* _AIM OF THE TASK_
Would you return the complete listing below word for word?

* _INFORMATION SHOWN_
[Start of Attachment]
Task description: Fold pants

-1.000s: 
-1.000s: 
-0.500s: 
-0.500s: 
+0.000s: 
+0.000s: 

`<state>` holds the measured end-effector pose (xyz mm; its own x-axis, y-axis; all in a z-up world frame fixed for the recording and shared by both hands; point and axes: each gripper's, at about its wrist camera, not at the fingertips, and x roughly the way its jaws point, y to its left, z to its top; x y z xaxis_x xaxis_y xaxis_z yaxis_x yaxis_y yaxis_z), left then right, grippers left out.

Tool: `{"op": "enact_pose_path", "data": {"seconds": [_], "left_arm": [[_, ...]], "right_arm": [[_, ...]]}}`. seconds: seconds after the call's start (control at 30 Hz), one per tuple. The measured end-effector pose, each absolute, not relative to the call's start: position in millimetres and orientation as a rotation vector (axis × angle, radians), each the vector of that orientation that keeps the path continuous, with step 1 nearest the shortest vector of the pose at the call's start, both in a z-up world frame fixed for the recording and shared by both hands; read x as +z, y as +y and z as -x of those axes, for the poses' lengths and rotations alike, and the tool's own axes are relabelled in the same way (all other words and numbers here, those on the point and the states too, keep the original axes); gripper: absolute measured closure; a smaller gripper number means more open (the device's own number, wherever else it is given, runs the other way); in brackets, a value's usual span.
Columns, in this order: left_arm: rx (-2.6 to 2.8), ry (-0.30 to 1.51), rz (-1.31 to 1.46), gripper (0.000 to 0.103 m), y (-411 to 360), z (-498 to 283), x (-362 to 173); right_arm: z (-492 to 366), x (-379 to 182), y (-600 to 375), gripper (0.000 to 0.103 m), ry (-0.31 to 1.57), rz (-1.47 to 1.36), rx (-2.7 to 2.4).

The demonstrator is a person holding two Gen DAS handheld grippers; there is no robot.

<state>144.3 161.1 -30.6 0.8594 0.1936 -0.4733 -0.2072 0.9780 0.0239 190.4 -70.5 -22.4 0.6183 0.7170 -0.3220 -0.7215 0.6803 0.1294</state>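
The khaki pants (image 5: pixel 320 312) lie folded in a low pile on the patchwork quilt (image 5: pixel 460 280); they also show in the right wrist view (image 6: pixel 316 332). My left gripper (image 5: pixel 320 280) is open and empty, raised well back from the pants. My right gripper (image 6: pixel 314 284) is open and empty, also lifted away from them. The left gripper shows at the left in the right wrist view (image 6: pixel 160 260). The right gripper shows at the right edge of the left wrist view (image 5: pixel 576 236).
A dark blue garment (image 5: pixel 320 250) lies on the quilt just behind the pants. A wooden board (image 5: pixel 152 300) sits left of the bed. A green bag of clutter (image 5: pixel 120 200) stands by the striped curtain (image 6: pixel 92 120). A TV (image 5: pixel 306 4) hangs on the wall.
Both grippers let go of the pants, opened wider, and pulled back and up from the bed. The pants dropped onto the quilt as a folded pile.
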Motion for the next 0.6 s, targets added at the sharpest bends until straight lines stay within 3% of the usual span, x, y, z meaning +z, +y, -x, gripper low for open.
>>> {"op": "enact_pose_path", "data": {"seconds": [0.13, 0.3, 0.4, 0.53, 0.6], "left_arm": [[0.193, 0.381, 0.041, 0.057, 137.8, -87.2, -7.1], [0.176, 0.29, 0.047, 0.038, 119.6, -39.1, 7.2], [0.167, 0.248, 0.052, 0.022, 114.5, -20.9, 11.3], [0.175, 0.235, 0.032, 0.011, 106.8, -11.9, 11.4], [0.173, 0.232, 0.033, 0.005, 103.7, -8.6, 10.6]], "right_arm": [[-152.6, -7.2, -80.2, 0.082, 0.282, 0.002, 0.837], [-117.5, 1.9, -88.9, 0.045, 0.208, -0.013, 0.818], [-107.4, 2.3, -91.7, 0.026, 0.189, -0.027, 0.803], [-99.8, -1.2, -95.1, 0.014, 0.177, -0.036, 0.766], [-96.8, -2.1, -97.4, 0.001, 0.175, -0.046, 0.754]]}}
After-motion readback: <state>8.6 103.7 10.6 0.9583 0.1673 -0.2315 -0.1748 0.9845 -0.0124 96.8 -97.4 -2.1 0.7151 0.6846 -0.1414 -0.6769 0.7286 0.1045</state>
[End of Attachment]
* _THE COMPLETED TASK_
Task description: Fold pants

-1.000s: 
-1.000s: 
-0.500s: 
-0.500s: 
+0.000s: 
+0.000s: 

`<state>` holds the measured end-effector pose (xyz mm; its own x-axis, y-axis; all in a z-up world frame fixed for the recording and shared by both hands; point and axes: each gripper's, at about its wrist camera, not at the fingertips, and x roughly the way its jaws point, y to its left, z to its top; x y z xaxis_x xaxis_y xaxis_z yaxis_x yaxis_y yaxis_z), left then right, grippers left out.

Tool: `{"op": "enact_pose_path", "data": {"seconds": [_], "left_arm": [[_, ...]], "right_arm": [[_, ...]]}}`. seconds: seconds after the call's start (control at 30 Hz), one per tuple. The measured end-effector pose, each absolute, not relative to the call's start: position in millimetres and orientation as a rotation vector (axis × angle, radians), each the vector of that orientation that keeps the path continuous, with step 1 nearest the shortest vector of the pose at the call's start, both in a z-up world frame fixed for the recording and shared by both hands; read x as +z, y as +y and z as -x of those axes, for the poses' lengths and rotations alike, and the tool's own axes are relabelled in the same way (all other words and numbers here, those on the point and the states too, keep the original axes); gripper: absolute measured closure; a smaller gripper number means more open (the device's own number, wherever else it is given, runs the other way); in brackets, a value's usual span.
Columns, in this order: left_arm: rx (-2.6 to 2.8), ry (-0.30 to 1.51), rz (-1.31 to 1.46), gripper (0.000 to 0.103 m), y (-411 to 360), z (-498 to 283), x (-362 to 173); right_arm: z (-492 to 366), x (-379 to 182), y (-600 to 375), gripper (0.000 to 0.103 m), ry (-0.31 to 1.57), rz (-1.47 to 1.36), rx (-2.7 to 2.4).

The demonstrator is a person holding two Gen DAS handheld grippers; there is no robot.

<state>144.3 161.1 -30.6 0.8594 0.1936 -0.4733 -0.2072 0.9780 0.0239 190.4 -70.5 -22.4 0.6183 0.7170 -0.3220 -0.7215 0.6803 0.1294</state>
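The khaki pants (image 5: pixel 320 312) lie folded in a low pile on the patchwork quilt (image 5: pixel 460 280); they also show in the right wrist view (image 6: pixel 316 332). My left gripper (image 5: pixel 320 280) is open and empty, raised well back from the pants. My right gripper (image 6: pixel 314 284) is open and empty, also lifted away from them. The left gripper shows at the left in the right wrist view (image 6: pixel 160 260). The right gripper shows at the right edge of the left wrist view (image 5: pixel 576 236).
A dark blue garment (image 5: pixel 320 250) lies on the quilt just behind the pants. A wooden board (image 5: pixel 152 300) sits left of the bed. A green bag of clutter (image 5: pixel 120 200) stands by the striped curtain (image 6: pixel 92 120). A TV (image 5: pixel 306 4) hangs on the wall.
Both grippers let go of the pants, opened wider, and pulled back and up from the bed. The pants dropped onto the quilt as a folded pile.
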Motion for the next 0.6 s, targets added at the sharpest bends until straight lines stay within 3% of the usual span, x, y, z meaning +z, +y, -x, gripper low for open.
>>> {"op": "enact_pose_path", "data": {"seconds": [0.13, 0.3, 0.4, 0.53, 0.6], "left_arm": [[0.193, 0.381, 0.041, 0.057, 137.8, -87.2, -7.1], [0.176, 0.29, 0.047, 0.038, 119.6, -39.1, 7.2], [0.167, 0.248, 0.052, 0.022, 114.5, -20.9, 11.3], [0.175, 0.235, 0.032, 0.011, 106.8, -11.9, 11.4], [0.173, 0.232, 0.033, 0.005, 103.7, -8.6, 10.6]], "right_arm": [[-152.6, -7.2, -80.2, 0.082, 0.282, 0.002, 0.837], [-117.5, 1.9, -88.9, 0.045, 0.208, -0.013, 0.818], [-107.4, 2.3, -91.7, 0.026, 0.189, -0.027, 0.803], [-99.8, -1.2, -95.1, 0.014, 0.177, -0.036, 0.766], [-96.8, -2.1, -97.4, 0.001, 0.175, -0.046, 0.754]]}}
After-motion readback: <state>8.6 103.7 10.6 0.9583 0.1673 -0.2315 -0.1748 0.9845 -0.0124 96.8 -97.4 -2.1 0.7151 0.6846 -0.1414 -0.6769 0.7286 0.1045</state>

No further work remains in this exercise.